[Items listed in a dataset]
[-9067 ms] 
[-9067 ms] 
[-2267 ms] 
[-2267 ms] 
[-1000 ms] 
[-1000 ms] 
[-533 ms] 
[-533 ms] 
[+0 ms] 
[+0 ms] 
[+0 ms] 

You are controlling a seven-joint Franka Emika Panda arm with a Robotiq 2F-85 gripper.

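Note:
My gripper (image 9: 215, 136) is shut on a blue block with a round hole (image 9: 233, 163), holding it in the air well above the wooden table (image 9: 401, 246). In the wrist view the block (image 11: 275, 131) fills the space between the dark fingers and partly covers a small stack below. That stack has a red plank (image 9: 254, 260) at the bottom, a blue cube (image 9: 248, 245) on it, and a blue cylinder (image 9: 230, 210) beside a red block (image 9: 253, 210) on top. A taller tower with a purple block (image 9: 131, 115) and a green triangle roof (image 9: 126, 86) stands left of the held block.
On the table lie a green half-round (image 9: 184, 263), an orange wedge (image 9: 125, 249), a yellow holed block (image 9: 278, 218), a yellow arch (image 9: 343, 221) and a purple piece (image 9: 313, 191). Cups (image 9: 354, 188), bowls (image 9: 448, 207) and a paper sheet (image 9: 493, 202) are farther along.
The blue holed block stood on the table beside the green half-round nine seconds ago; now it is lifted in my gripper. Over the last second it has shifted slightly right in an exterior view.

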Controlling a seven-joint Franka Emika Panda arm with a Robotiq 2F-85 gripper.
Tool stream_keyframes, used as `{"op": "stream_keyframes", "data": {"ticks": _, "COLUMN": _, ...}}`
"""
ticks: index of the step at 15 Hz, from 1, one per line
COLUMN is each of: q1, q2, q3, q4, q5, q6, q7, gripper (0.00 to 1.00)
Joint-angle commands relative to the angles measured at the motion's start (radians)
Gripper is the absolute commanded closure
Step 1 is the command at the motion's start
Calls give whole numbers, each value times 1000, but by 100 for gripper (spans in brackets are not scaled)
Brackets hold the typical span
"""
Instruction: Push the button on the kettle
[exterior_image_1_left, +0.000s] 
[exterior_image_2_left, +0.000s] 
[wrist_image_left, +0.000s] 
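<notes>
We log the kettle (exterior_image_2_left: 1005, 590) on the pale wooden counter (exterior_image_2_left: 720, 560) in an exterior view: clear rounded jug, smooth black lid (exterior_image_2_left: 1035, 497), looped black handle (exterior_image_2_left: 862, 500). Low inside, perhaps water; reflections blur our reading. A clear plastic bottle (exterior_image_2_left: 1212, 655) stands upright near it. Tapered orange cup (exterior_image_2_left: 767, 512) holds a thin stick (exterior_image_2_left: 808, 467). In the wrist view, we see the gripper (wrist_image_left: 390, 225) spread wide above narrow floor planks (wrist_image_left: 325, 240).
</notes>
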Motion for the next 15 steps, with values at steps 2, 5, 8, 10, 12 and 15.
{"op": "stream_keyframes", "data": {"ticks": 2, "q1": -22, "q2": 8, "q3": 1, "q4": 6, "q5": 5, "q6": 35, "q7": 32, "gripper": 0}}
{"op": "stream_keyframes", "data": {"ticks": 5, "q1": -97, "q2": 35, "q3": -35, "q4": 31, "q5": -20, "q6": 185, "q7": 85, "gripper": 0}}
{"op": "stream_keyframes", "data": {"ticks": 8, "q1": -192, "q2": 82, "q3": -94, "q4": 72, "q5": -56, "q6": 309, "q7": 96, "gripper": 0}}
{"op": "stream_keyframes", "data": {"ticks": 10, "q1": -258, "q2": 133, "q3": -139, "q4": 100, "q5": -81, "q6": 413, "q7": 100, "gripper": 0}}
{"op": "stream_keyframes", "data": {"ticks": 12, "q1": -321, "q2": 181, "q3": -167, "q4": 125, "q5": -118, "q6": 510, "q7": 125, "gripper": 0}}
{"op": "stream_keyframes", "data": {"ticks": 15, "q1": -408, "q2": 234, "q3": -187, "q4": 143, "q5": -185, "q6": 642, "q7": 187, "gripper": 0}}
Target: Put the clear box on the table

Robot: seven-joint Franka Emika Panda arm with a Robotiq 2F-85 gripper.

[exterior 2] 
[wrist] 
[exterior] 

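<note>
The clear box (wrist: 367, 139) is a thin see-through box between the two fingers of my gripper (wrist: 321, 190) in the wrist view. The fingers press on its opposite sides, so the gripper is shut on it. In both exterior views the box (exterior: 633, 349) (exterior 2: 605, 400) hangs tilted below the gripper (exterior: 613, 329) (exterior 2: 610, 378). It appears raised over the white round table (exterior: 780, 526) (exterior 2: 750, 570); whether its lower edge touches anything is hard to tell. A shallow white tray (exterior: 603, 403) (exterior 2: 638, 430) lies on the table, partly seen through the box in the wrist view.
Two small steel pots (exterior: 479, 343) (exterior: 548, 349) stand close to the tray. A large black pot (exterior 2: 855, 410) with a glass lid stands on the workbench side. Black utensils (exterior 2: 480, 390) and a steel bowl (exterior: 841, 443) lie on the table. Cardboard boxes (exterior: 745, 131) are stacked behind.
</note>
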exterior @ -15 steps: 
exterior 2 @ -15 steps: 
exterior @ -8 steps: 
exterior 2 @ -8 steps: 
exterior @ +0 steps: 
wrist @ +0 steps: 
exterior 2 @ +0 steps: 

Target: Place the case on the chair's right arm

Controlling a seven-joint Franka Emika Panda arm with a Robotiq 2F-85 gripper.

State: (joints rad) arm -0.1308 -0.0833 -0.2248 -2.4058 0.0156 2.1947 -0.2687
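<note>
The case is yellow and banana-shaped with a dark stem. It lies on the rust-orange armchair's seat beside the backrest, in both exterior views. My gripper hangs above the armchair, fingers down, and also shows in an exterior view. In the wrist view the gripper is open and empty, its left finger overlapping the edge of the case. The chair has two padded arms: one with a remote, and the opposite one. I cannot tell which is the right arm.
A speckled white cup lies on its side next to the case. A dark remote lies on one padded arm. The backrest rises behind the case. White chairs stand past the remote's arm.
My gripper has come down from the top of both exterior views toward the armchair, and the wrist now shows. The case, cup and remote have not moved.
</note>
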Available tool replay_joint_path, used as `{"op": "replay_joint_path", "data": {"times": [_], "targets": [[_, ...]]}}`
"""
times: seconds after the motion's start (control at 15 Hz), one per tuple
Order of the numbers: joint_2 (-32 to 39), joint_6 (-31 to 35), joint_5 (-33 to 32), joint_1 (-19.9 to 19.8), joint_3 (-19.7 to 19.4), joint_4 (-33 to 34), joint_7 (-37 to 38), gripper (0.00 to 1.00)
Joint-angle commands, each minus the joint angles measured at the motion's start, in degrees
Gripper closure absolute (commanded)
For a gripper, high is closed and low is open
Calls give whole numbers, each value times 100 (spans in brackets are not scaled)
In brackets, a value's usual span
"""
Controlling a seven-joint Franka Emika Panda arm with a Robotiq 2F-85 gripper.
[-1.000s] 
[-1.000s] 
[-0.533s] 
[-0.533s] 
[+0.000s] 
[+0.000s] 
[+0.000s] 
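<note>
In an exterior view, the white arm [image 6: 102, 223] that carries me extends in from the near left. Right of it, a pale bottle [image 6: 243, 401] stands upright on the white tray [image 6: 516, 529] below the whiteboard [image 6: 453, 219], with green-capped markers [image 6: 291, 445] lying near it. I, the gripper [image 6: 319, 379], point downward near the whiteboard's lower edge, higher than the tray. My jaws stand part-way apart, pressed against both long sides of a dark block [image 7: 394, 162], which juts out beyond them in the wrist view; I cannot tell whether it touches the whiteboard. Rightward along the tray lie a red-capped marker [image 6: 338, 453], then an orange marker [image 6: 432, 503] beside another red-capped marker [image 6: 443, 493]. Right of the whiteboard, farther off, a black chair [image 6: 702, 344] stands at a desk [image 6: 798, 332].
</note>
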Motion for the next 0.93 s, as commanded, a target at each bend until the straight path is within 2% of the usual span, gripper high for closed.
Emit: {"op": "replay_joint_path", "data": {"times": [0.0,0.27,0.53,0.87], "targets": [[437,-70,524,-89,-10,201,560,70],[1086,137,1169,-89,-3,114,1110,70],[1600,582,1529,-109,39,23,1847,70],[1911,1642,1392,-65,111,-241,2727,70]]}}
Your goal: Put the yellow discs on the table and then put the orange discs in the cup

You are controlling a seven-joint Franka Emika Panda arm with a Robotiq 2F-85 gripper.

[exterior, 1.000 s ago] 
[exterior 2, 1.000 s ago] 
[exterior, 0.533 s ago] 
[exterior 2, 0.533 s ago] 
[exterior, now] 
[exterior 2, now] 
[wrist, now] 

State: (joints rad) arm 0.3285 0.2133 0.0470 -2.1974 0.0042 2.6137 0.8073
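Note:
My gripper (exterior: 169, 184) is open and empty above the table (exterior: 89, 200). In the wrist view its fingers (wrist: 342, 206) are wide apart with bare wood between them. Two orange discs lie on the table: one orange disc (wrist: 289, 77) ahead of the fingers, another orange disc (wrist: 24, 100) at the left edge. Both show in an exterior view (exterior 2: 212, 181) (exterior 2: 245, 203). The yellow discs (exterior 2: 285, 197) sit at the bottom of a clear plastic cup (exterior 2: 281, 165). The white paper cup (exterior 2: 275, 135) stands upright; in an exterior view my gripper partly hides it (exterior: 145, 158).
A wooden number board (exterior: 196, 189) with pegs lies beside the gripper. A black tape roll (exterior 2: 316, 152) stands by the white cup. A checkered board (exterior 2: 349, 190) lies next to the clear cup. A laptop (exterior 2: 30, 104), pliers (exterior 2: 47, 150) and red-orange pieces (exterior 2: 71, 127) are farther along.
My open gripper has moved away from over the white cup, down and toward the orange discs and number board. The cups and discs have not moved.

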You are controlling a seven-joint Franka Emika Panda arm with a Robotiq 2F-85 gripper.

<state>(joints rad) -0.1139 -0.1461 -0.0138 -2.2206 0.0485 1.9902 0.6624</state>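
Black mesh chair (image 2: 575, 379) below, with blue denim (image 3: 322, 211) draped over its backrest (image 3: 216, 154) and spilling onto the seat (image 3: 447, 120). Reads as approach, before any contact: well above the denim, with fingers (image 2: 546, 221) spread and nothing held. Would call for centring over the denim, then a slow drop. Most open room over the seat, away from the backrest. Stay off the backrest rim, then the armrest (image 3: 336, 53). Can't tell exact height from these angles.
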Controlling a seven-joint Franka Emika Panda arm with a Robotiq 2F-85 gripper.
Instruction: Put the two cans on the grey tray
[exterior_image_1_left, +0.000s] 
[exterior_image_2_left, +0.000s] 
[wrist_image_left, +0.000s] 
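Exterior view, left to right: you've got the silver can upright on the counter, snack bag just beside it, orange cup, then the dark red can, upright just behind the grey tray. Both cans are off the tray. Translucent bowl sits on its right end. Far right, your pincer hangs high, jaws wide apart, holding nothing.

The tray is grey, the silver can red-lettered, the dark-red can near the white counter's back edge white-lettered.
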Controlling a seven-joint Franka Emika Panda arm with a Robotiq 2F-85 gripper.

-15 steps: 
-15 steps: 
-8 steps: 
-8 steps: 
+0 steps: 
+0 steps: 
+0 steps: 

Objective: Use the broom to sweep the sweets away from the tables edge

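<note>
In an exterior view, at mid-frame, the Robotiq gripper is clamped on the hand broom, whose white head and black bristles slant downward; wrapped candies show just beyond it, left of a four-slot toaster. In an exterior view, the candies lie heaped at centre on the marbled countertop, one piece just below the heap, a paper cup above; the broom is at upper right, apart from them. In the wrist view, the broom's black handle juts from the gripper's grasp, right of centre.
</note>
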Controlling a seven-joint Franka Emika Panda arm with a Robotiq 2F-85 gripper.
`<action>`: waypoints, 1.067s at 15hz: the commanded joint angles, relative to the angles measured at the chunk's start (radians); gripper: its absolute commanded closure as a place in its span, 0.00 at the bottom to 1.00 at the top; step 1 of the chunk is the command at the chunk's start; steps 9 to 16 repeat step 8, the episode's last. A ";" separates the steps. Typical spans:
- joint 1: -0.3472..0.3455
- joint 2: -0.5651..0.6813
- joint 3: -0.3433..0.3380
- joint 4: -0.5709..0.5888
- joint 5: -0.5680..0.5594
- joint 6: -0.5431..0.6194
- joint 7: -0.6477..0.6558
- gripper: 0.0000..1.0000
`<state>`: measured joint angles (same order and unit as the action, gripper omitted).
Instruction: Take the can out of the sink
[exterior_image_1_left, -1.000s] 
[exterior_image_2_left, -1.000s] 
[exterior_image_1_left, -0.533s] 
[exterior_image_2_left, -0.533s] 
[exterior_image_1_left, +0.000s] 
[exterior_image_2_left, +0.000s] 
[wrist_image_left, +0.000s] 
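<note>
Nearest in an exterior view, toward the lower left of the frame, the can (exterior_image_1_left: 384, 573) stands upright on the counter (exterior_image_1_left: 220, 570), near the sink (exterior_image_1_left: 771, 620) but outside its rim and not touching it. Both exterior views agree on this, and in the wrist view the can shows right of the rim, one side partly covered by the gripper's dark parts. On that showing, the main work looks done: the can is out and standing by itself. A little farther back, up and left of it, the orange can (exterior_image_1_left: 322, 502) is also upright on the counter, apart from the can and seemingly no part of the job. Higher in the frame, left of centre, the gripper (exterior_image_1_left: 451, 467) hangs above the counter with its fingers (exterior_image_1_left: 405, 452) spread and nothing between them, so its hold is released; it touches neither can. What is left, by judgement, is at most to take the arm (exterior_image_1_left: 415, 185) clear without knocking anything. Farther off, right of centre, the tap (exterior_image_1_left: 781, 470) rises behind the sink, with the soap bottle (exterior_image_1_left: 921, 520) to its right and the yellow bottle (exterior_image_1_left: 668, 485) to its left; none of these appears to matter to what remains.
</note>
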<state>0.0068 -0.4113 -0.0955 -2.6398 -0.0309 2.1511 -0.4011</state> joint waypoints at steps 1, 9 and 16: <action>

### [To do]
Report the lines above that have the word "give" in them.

### [Output below]
Calls give whole numbers, each value times 1000, but by 100 for gripper (spans in brackets are not scaled)
Calls give whole numbers, each value times 100 (spans in brackets are not scaled)

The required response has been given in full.